At least, he was spared. So, too, was Kara Weipz, from New Jersey, who lost her 20-year-old brother, Rick Monetti, one of the Syracuse students. The mother-of-three, who is president of the Victims of Pan Am Flight 103 group, shares Mr Keegans’ feelings of tristesse, but she is also proud of the links which have been created and nurtured between the United States and Scotland. She said: “We can’t change things, we can’t bring them back, but we can look at the fact that we have always honoured them in the way we live our lives and the things we do. Yes, the sadness takes many forms, but myself and others are also looking at what we have done in the last 30 years and how we have come together, enacted change, created our own family, and been there for one another.”
William Paul, former chief reporter of Scotland on Sunday, was involved in the Lockerbie case from that first dreadful evening when the sky rained fire over town and countryside through to the drama of the guilty verdict in the special court in the Netherlands. He told me: “I followed the Lockerbie investigation with all its twists and turns from first confirmation that a bomb had brought down the plane to the unlikely courtroom at the old Cold War base at Camp Zeist. Armoured glass separated the three robed judges and huddles of legal teams from families of the victims and of the accused in rows of cinema-style seating. A tale was told of international power politics and intrigue, of casual criminality and high statesmanship. But when the guilty verdict was pronounced, there was a strong feeling among observers that we had not uncovered the whole truth. It was almost a sense of disappointment, an acknowledgement that matters did not end there, that there was more to come.”
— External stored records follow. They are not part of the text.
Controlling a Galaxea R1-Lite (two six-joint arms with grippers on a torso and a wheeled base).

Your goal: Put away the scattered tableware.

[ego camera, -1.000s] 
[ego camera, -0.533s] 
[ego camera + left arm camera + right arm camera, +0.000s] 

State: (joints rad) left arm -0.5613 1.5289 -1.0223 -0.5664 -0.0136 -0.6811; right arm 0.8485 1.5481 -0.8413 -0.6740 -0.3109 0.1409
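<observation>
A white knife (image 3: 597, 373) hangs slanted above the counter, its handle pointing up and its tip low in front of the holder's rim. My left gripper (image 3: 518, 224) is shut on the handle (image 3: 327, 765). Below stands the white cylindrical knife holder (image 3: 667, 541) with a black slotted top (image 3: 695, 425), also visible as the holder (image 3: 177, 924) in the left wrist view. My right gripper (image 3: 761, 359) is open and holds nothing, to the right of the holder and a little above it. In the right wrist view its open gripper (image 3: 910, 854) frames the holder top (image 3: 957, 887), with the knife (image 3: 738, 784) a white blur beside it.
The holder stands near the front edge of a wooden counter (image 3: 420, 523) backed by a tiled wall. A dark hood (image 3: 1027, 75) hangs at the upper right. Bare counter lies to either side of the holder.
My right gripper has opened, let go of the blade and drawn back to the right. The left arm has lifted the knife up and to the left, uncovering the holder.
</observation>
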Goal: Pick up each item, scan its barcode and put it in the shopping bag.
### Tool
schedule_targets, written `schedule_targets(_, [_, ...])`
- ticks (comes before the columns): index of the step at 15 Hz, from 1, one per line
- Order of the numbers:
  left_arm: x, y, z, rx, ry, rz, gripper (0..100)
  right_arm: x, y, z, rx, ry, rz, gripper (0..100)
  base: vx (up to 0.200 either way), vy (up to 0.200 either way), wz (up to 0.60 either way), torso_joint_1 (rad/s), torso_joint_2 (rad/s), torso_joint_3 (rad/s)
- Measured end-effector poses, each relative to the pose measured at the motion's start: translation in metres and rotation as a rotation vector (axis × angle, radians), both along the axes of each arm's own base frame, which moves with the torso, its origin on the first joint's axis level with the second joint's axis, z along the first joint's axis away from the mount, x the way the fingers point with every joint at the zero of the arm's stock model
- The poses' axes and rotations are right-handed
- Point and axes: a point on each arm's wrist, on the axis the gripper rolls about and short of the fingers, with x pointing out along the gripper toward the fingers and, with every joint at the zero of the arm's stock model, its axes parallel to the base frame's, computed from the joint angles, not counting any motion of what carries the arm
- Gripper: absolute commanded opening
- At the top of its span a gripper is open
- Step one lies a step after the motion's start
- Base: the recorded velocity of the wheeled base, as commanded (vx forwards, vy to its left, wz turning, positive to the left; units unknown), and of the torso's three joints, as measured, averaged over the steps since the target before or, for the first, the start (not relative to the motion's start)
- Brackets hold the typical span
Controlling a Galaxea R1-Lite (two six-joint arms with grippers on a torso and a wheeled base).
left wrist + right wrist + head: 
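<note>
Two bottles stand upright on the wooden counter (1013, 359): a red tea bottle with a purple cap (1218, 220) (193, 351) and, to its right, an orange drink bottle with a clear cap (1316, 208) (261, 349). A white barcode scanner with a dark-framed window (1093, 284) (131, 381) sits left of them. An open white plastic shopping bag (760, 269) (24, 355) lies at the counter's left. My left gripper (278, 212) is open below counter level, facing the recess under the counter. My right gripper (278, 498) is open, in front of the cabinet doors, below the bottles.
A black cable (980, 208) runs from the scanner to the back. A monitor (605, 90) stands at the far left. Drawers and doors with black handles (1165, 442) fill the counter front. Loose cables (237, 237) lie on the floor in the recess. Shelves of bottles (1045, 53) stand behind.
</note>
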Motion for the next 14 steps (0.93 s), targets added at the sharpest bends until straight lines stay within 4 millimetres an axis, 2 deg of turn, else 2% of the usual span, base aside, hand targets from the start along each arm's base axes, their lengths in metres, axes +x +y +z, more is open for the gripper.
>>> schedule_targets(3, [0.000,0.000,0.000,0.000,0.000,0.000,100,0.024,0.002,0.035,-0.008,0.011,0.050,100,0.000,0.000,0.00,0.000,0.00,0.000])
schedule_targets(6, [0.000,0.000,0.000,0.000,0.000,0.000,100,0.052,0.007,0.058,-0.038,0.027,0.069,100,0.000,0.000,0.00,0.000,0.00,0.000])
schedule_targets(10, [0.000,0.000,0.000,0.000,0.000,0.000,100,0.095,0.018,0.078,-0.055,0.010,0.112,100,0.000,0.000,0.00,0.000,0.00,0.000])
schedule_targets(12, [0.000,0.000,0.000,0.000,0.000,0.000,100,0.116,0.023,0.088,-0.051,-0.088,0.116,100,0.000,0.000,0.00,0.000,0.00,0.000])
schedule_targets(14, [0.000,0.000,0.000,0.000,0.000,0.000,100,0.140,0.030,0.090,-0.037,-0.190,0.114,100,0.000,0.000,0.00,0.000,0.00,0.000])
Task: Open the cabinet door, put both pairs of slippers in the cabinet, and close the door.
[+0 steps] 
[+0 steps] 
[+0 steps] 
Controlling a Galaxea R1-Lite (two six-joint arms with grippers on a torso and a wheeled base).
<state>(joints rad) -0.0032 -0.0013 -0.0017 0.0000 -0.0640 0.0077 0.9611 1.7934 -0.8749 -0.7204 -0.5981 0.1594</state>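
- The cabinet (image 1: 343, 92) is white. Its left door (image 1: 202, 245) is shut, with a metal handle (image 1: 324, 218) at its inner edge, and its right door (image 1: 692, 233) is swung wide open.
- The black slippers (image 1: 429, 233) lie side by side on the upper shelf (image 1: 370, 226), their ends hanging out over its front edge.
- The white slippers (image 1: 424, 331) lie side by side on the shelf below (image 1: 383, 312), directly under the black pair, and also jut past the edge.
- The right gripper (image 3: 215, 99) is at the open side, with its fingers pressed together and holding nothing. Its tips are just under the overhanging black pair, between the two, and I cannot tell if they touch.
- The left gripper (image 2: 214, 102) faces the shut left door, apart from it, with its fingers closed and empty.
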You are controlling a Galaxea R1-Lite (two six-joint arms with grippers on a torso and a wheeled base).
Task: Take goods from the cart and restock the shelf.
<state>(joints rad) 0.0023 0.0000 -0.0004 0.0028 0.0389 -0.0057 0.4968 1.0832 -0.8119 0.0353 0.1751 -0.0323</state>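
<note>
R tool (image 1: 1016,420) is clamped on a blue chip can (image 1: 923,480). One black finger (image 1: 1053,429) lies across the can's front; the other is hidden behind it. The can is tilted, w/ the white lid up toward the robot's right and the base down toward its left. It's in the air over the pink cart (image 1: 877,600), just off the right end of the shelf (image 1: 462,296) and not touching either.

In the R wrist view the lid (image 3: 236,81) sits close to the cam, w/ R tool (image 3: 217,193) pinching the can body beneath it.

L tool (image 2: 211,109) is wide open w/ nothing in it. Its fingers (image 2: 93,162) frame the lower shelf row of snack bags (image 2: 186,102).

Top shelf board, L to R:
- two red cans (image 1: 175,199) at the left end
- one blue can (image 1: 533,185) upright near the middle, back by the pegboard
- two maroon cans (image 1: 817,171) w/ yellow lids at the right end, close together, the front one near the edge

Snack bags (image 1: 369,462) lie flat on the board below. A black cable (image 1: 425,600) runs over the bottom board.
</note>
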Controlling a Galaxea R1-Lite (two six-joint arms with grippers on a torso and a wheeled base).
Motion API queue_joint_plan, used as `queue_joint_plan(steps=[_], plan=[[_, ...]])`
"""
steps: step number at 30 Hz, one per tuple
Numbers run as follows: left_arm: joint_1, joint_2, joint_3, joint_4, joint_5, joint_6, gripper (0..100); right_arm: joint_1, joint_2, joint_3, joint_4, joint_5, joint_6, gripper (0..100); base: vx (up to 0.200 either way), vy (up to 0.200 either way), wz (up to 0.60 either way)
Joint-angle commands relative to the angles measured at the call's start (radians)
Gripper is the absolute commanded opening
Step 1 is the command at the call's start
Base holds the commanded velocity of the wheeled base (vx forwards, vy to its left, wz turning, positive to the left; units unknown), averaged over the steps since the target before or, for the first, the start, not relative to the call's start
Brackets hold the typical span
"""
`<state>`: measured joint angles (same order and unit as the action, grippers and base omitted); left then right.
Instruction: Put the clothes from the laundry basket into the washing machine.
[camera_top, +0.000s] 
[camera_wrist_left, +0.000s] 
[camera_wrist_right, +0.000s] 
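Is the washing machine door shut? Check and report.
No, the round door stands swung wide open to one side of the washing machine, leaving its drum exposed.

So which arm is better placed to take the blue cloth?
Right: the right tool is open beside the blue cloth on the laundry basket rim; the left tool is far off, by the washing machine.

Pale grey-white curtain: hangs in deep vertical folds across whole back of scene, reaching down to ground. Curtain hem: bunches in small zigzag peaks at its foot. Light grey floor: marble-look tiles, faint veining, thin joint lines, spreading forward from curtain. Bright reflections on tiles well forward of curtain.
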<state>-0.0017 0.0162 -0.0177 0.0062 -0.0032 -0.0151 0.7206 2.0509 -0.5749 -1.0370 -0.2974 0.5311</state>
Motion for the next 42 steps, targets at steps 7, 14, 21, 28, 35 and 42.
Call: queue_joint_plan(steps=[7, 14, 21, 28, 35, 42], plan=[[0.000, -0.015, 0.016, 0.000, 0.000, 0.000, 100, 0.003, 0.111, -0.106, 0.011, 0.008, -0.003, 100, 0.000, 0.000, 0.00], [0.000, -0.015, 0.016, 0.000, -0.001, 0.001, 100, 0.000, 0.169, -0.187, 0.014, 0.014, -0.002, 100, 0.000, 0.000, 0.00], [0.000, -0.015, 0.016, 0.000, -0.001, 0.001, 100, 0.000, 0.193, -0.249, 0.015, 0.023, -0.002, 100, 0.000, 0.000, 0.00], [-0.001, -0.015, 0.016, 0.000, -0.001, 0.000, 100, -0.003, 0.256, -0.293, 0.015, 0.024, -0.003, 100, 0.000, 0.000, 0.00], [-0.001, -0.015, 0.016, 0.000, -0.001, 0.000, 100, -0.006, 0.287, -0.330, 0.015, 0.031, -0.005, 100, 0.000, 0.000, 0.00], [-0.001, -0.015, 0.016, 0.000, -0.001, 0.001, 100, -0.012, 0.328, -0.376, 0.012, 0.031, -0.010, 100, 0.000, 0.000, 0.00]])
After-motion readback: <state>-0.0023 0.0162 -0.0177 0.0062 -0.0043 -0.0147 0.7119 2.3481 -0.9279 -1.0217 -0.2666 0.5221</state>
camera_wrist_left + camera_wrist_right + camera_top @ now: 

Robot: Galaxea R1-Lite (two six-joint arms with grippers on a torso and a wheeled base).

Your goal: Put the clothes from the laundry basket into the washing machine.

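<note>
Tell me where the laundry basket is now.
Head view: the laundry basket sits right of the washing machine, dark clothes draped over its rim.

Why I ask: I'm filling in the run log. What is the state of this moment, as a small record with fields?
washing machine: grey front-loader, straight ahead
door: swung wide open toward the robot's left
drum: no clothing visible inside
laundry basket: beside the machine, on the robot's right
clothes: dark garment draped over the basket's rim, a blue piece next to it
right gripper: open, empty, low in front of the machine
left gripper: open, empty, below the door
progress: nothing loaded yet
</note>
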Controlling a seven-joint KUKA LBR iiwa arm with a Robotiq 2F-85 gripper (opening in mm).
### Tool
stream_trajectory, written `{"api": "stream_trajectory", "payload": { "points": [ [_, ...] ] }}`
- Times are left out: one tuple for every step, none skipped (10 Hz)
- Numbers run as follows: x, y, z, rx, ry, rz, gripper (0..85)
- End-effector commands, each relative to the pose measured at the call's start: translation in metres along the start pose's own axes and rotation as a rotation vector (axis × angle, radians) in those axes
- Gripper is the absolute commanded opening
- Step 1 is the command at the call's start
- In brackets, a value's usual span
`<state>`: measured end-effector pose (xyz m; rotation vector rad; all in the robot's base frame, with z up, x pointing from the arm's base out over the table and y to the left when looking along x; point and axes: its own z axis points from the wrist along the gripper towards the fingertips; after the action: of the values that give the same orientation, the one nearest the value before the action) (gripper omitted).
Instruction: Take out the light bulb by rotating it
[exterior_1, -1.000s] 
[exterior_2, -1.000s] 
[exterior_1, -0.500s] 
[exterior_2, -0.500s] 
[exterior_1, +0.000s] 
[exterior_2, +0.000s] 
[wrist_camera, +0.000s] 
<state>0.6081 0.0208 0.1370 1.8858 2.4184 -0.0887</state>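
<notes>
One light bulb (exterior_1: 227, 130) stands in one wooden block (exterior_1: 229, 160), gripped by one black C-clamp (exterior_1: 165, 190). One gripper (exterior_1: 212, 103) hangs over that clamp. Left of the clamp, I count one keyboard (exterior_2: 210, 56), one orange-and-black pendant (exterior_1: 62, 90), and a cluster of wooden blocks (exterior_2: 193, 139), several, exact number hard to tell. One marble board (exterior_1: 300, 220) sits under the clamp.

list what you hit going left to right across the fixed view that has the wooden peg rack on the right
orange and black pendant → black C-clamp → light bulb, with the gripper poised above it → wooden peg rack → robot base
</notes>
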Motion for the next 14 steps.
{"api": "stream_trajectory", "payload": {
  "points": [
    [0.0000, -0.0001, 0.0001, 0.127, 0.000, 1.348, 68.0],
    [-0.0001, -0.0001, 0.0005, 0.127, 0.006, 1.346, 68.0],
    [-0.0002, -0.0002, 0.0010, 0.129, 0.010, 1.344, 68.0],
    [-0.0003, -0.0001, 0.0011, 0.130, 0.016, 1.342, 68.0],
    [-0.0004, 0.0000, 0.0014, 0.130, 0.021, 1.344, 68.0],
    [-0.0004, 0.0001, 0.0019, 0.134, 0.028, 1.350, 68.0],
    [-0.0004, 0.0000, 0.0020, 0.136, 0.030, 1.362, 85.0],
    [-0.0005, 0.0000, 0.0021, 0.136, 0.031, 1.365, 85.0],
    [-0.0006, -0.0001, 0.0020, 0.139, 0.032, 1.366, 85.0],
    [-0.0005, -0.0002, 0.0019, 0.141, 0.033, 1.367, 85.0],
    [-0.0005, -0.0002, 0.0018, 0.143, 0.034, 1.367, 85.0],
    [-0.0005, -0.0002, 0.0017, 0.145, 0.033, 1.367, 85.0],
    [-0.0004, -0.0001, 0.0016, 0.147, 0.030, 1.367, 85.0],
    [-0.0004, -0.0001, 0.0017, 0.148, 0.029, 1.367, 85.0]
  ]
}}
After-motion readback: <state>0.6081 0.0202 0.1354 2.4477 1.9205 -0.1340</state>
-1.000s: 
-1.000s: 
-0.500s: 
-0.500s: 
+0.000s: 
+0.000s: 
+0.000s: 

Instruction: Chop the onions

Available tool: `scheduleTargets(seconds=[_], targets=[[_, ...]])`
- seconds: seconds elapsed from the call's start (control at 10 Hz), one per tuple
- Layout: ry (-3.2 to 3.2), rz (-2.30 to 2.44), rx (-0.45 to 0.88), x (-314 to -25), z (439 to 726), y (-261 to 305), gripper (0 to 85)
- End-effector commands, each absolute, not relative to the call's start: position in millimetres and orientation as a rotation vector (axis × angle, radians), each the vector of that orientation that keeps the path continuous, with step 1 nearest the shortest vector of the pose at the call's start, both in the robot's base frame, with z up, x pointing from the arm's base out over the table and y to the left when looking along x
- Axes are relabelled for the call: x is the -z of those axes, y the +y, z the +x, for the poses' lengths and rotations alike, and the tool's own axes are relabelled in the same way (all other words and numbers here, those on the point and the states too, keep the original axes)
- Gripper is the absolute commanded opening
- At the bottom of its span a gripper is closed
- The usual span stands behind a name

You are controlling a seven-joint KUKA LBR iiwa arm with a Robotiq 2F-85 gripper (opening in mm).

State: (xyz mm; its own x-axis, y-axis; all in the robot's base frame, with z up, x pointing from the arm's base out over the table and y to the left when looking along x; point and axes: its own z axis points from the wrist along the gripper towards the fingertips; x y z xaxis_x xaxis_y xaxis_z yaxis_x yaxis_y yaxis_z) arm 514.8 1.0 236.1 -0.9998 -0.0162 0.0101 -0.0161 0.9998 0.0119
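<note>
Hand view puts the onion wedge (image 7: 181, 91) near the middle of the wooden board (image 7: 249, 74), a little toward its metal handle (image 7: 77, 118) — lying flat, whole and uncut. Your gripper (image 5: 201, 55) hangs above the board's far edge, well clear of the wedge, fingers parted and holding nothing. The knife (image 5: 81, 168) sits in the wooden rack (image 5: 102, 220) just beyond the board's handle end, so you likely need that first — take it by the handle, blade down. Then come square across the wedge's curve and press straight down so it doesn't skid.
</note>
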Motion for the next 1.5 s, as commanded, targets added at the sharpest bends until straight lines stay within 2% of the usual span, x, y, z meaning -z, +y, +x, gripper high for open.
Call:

The pain will never be extinguished. But relatives from both countries have spoken of how the bonds of love are stronger than hate and described how, even in their suffering, they have found a shared solace. They will not let terrorism win. And if the new drama offers them any breakthrough, it will have served its purpose.
Lockerbie: A Search for Truth premieres Thursday 2 January 2025 on Sky Atlantic and Now in the United Kingdom and Ireland, on Peacock in the United States and on Binge & Hubbl in Australia.